From the line with "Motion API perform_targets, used" through the line with "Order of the", inclusive, return each line of the data below exactly and leave the rest out.

Data below: Begin

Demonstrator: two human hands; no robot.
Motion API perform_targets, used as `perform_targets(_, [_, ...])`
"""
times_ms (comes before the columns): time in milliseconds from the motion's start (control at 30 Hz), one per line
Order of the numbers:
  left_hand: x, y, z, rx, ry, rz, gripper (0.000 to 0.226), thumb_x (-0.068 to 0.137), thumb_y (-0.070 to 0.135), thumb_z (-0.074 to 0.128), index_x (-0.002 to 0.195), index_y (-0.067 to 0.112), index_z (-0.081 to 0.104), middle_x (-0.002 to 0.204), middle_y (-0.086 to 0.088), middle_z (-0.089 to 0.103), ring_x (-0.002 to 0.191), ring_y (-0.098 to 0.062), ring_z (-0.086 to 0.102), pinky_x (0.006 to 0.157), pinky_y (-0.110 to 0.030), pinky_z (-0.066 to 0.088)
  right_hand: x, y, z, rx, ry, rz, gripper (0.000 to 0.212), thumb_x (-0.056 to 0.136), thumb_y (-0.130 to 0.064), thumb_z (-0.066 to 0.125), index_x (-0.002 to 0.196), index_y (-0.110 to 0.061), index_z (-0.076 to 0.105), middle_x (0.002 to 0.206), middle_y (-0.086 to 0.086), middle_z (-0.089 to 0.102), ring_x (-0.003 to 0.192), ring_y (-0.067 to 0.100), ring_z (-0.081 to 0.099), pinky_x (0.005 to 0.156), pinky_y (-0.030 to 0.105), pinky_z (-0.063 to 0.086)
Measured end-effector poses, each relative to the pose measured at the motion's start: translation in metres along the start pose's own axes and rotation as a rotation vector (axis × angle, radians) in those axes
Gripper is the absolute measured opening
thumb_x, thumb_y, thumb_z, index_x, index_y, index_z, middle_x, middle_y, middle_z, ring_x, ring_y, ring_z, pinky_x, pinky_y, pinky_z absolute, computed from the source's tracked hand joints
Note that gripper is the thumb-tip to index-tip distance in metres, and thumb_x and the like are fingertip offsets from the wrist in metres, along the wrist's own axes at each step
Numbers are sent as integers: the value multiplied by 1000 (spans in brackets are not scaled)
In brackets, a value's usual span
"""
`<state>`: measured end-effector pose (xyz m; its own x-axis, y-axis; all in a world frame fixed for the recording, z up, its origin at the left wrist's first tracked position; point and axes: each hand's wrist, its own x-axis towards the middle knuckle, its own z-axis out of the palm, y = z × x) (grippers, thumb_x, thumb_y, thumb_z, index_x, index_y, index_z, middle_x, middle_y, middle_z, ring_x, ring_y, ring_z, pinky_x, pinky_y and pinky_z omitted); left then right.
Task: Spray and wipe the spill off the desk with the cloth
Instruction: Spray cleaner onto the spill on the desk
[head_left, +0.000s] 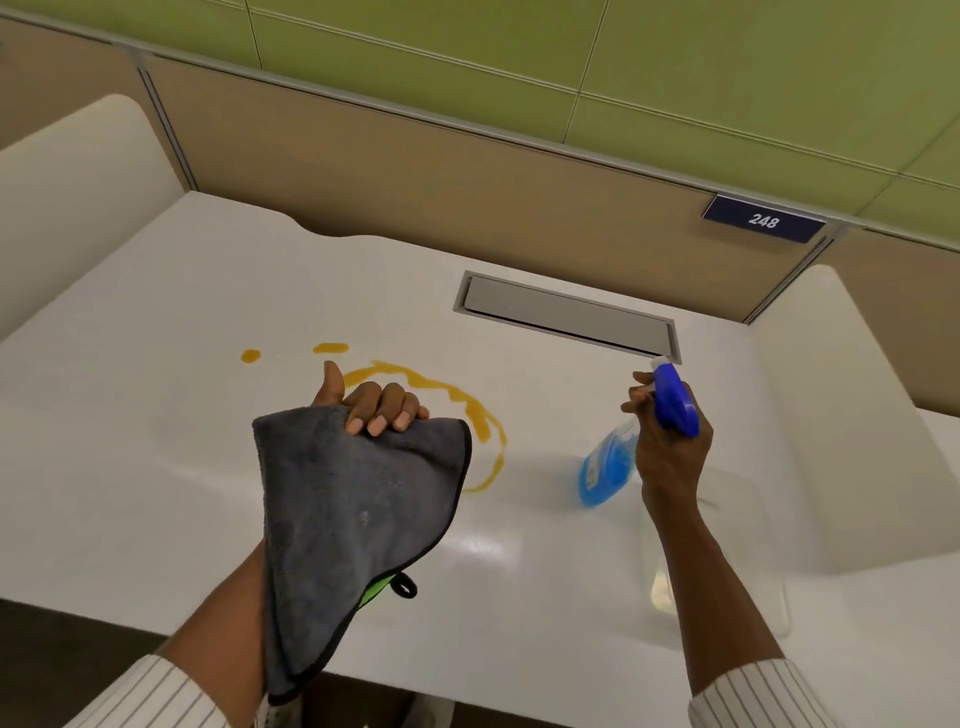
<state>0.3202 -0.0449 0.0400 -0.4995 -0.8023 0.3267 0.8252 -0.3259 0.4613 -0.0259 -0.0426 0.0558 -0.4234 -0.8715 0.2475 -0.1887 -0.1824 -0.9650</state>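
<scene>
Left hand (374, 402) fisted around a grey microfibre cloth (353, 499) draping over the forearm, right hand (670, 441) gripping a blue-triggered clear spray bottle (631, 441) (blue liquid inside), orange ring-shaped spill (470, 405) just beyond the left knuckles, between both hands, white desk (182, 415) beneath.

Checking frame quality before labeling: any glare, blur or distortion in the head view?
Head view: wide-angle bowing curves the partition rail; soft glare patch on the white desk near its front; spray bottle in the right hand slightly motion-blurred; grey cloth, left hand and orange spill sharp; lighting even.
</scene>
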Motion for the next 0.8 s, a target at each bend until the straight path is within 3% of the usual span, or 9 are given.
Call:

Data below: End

— Answer for this exercise —
Motion API perform_targets, used as `perform_targets(_, [_, ...])`
"""
times_ms (comes before the columns): time in milliseconds from the motion's start (control at 30 Hz), one per line
Order of the numbers:

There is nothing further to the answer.